EXERCISE INSTRUCTIONS – For this exercise, copy exactly only the lines from the one containing "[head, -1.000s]" to the final line of the material below, without the pictures.

PROVIDED RECORDS –
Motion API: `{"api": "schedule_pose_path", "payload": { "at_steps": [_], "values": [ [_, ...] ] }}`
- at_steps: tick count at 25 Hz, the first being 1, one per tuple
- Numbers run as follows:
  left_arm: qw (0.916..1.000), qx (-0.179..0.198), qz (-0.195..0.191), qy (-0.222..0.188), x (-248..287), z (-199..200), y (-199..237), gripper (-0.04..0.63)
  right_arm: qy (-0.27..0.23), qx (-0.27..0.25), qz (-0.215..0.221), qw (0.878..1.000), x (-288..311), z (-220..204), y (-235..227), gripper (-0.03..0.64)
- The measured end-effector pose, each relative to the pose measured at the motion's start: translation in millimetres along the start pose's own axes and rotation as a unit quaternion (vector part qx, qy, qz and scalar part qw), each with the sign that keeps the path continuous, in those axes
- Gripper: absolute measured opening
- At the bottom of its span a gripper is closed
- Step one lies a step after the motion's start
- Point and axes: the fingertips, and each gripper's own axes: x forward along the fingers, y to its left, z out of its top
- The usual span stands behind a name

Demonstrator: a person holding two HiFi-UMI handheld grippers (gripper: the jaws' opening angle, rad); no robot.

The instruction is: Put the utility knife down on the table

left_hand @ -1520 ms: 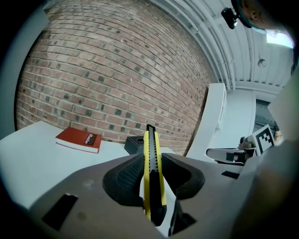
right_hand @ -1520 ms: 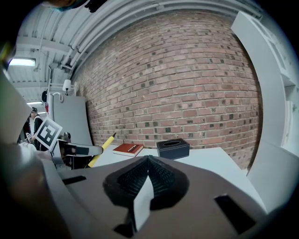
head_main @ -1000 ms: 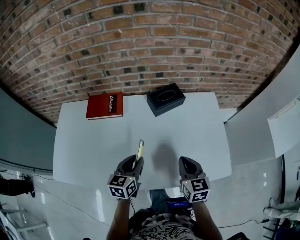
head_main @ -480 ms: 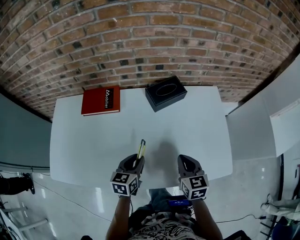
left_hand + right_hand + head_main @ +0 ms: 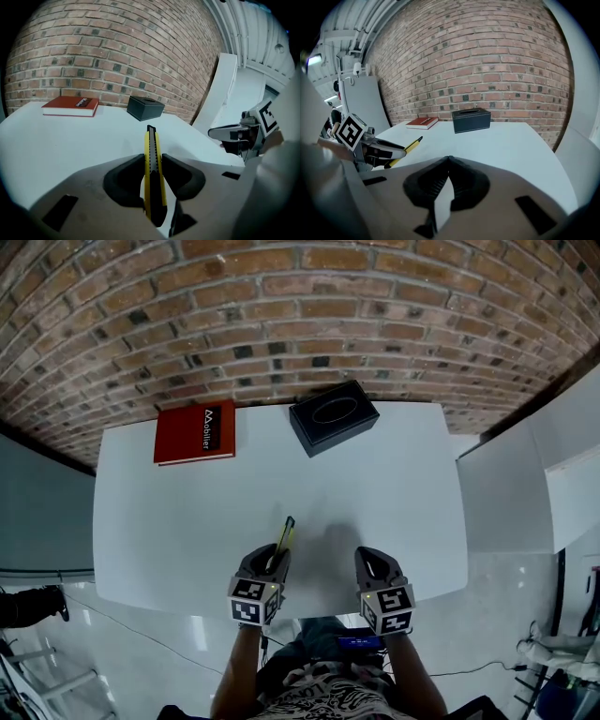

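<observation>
A yellow and black utility knife [image 5: 284, 536] sticks out forward from my left gripper [image 5: 273, 562], which is shut on its handle over the near part of the white table [image 5: 178, 521]. In the left gripper view the knife [image 5: 151, 157] stands on edge between the two dark pads, its tip pointing toward the far wall. My right gripper [image 5: 369, 564] hovers beside it near the table's front edge, shut with nothing in it. The right gripper view shows its pads [image 5: 448, 161] pressed together, and the knife [image 5: 406, 147] off to the left.
A red book [image 5: 195, 432] lies at the table's back left and a black tissue box [image 5: 334, 416] at the back middle, both against the brick wall. A white panel [image 5: 525, 484] stands to the right of the table.
The head view has tilted, so the table shows larger and lower. Both grippers stay near the front edge, and the knife is still held in the left one.
</observation>
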Motion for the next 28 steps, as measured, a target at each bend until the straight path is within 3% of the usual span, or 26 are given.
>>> {"api": "schedule_pose_path", "payload": {
  "at_steps": [20,26,28],
  "values": [
    [0.9942,0.064,-0.009,0.085,47,-35,2,0.123,0.017,0.003,-0.008,1.000,22,2,-17,0.000],
    [0.9884,0.109,0.006,0.105,53,-46,4,0.126,0.016,0.006,-0.009,1.000,24,3,-20,0.000],
    [0.9888,0.104,0.008,0.107,53,-47,5,0.126,0.017,0.006,-0.009,1.000,23,4,-21,0.000]
  ]
}}
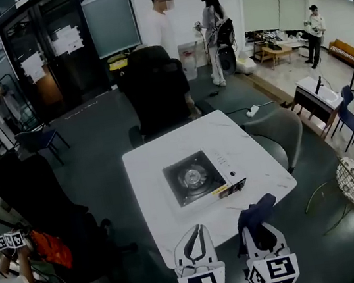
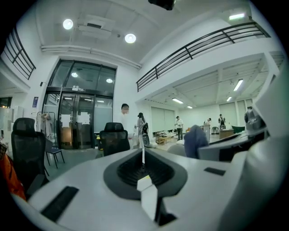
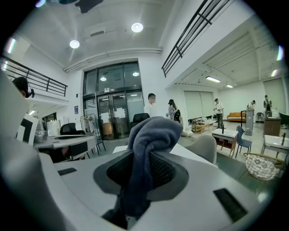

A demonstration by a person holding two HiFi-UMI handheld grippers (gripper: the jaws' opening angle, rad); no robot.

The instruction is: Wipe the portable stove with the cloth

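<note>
The portable stove [image 1: 196, 179], silver with a black burner top, sits in the middle of the white table [image 1: 159, 153]. Both grippers hover at the table's near edge, short of the stove. My right gripper [image 1: 258, 227] is shut on a dark blue cloth [image 1: 256, 210]; in the right gripper view the cloth [image 3: 149, 135] bunches up between the jaws and hangs down over them. My left gripper [image 1: 197, 231] is shut with nothing in it; its jaws meet in a thin line in the left gripper view [image 2: 143, 155], where the cloth [image 2: 195, 140] shows to the right.
A black office chair [image 1: 155, 87] stands at the table's far side, a grey chair [image 1: 275, 132] at its right and another black chair [image 1: 32, 194] at the left. A power strip [image 1: 253, 111] lies beyond the table. A wire basket [image 1: 353, 181] is at the right. Several people stand farther back.
</note>
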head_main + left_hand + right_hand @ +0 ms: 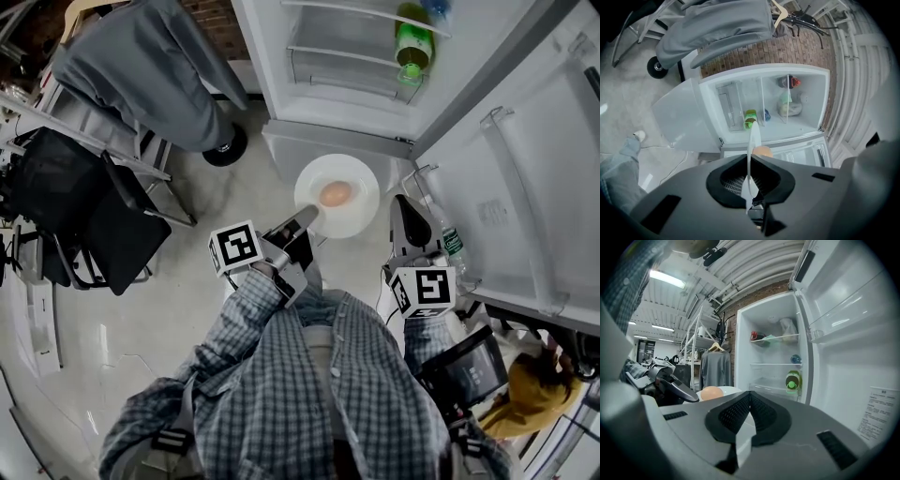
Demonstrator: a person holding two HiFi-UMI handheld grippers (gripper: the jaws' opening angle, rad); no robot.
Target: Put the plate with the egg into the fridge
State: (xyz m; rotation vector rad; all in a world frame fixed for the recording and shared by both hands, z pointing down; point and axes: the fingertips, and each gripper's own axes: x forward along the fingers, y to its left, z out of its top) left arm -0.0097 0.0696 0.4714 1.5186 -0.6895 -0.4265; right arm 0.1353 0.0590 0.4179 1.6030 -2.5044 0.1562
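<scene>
Plainly, the plate (358, 221) with the egg (336, 194) lies just before the open fridge (328, 131), rim pinched by the fingers of the left gripper (305, 218); the right gripper (405, 208) sits alongside, fingers closed on nothing.

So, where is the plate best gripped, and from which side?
At its thin rim, from the near edge, one jaw above and one below, as the left gripper holds the plate. The rim is thin enough to pinch, and the egg lies loose in the middle, so a level grip away from it seems safest.
</scene>
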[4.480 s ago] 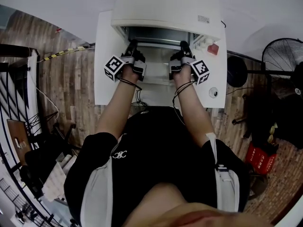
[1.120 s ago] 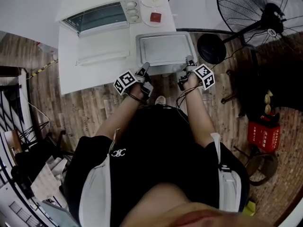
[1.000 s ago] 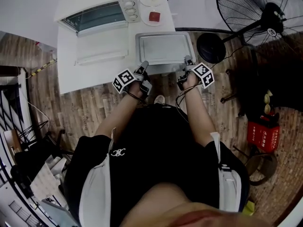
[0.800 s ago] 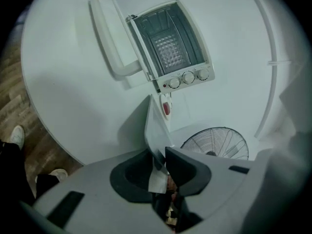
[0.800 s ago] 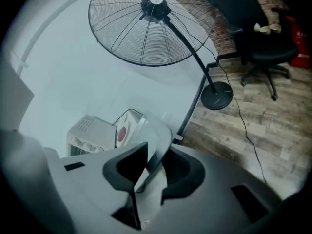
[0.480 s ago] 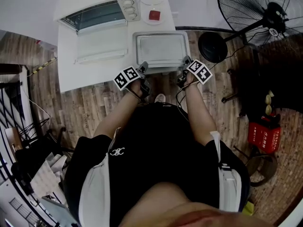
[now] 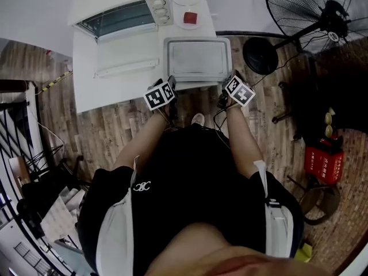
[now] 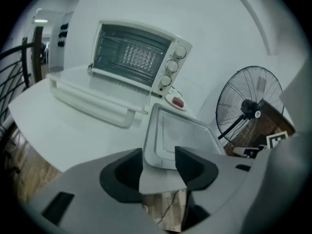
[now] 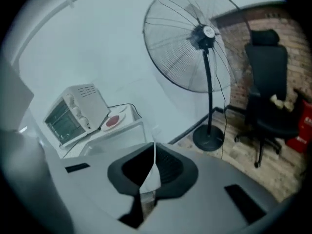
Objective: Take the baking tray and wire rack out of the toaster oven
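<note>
Now that the baking tray (image 7: 197, 59) rests on the table (image 7: 95, 91), just right of the toaster oven's (image 7: 118, 7) open door (image 7: 125, 56), you have let it go. The left gripper (image 8: 159, 156) has just spread its jaws behind the near rim. The right gripper (image 9: 152, 165) has just closed on nothing. I judge the tray step done; the wire rack, not clearly seen, remains. The tray lies flat, hollow side up, long axis along the table's front edge.

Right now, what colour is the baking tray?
The baking tray is silver-grey; the head view shows it best.
</note>
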Tool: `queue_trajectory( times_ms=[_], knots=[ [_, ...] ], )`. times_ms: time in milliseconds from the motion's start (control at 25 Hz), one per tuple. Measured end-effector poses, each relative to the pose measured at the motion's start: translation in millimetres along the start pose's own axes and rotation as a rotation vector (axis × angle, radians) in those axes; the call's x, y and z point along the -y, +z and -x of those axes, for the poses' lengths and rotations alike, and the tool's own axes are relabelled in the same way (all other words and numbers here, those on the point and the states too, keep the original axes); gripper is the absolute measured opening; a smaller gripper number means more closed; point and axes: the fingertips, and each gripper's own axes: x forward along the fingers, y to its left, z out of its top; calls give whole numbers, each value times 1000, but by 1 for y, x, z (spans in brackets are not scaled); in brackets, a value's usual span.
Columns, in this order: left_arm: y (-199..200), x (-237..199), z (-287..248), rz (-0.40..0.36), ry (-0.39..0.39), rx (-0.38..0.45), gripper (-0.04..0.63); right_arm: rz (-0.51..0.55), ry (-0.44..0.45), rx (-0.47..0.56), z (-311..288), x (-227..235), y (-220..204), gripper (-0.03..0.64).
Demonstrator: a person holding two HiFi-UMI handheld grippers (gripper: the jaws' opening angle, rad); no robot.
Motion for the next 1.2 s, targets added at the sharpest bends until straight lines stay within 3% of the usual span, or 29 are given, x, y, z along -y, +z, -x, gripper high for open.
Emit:
queue_trajectory(
  times_ms=[40,120,280,440,760,960,1200],
  knots=[
    [6,-1,4,-45,14,23,194,69,13,38,5,-9,7,2],
    [20,-2,13,-126,42,73,42,200,75,113,16,-35,19,2],
    [53,14,34,-270,-13,214,17,387,207,249,40,-97,38,1],
    [91,31,63,-370,-75,358,15,425,279,302,58,-144,50,0],
    [162,16,136,-357,-83,577,15,491,380,433,103,-238,75,2],
    [184,-15,172,-312,-56,616,15,449,481,476,126,-298,82,2],
    [201,-62,205,-313,-34,640,14,437,571,464,135,-369,57,2]
  ],
)
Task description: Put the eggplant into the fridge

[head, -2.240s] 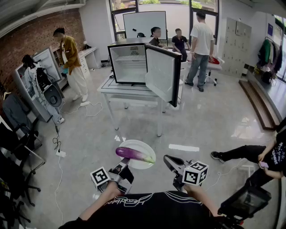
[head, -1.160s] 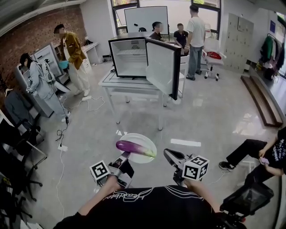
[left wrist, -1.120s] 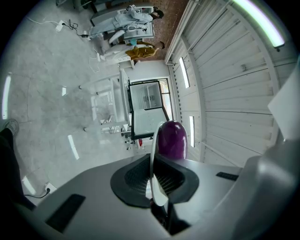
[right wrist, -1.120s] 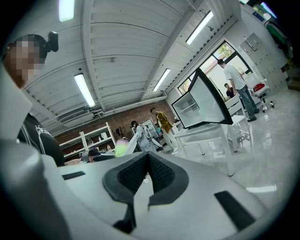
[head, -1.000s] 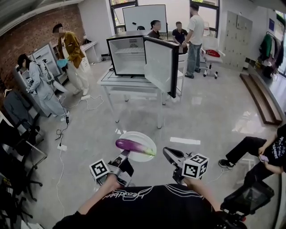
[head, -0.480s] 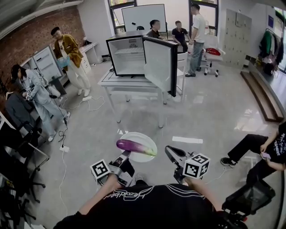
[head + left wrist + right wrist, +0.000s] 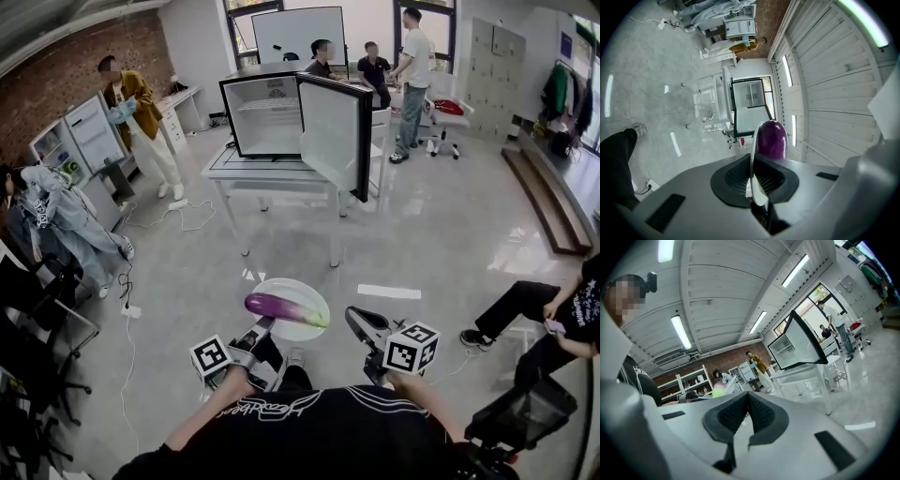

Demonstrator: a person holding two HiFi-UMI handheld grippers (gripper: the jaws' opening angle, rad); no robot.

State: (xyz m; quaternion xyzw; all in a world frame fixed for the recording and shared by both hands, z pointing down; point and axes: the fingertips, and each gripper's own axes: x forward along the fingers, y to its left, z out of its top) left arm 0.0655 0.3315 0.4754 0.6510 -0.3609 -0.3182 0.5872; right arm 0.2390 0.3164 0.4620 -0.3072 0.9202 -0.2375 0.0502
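Currently your left gripper (image 7: 260, 327) is clamped on the rim of the plate (image 7: 287, 286), with the eggplant (image 7: 281, 307) lying on it, well short of the open fridge (image 7: 270, 114). Your right gripper (image 7: 352, 318) has its jaws together and holds nothing.

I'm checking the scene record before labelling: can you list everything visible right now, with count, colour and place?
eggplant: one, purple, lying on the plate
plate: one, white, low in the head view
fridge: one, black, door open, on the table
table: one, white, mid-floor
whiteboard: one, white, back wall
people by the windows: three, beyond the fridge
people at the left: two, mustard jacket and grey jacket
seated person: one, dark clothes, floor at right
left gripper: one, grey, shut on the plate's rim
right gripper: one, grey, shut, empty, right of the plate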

ANSWER TO THIS PROBLEM –
[head, -1.000s] 
[head, -0.480s] 
[head + left wrist + right wrist, +0.000s] 

Demonstrator: a person holding two HiFi-UMI handheld grippers (gripper: the jaws' opening angle, rad); no robot.

State: (xyz m; quaternion xyzw; all in a world frame fixed for the recording and shared by both hands, z pointing down; point and axes: the fingertips, and each gripper's own axes: x forward along the fingers, y to its left, z out of its top) left arm 0.0655 0.3315 0.4754 0.6510 -0.3609 -0.3182 0.5872; right arm 0.2390 0.3164 0.4620 -0.3072 0.9202 -0.2375 0.0502
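Currently your left gripper (image 7: 260, 327) is clamped on the rim of the plate (image 7: 287, 286), with the eggplant (image 7: 281, 307) lying on it, well short of the open fridge (image 7: 270, 114). Your right gripper (image 7: 352, 318) has its jaws together and holds nothing.

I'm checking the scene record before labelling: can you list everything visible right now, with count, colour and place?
eggplant: one, purple, lying on the plate
plate: one, white, low in the head view
fridge: one, black, door open, on the table
table: one, white, mid-floor
whiteboard: one, white, back wall
people by the windows: three, beyond the fridge
people at the left: two, mustard jacket and grey jacket
seated person: one, dark clothes, floor at right
left gripper: one, grey, shut on the plate's rim
right gripper: one, grey, shut, empty, right of the plate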

Nothing more remains in this exercise.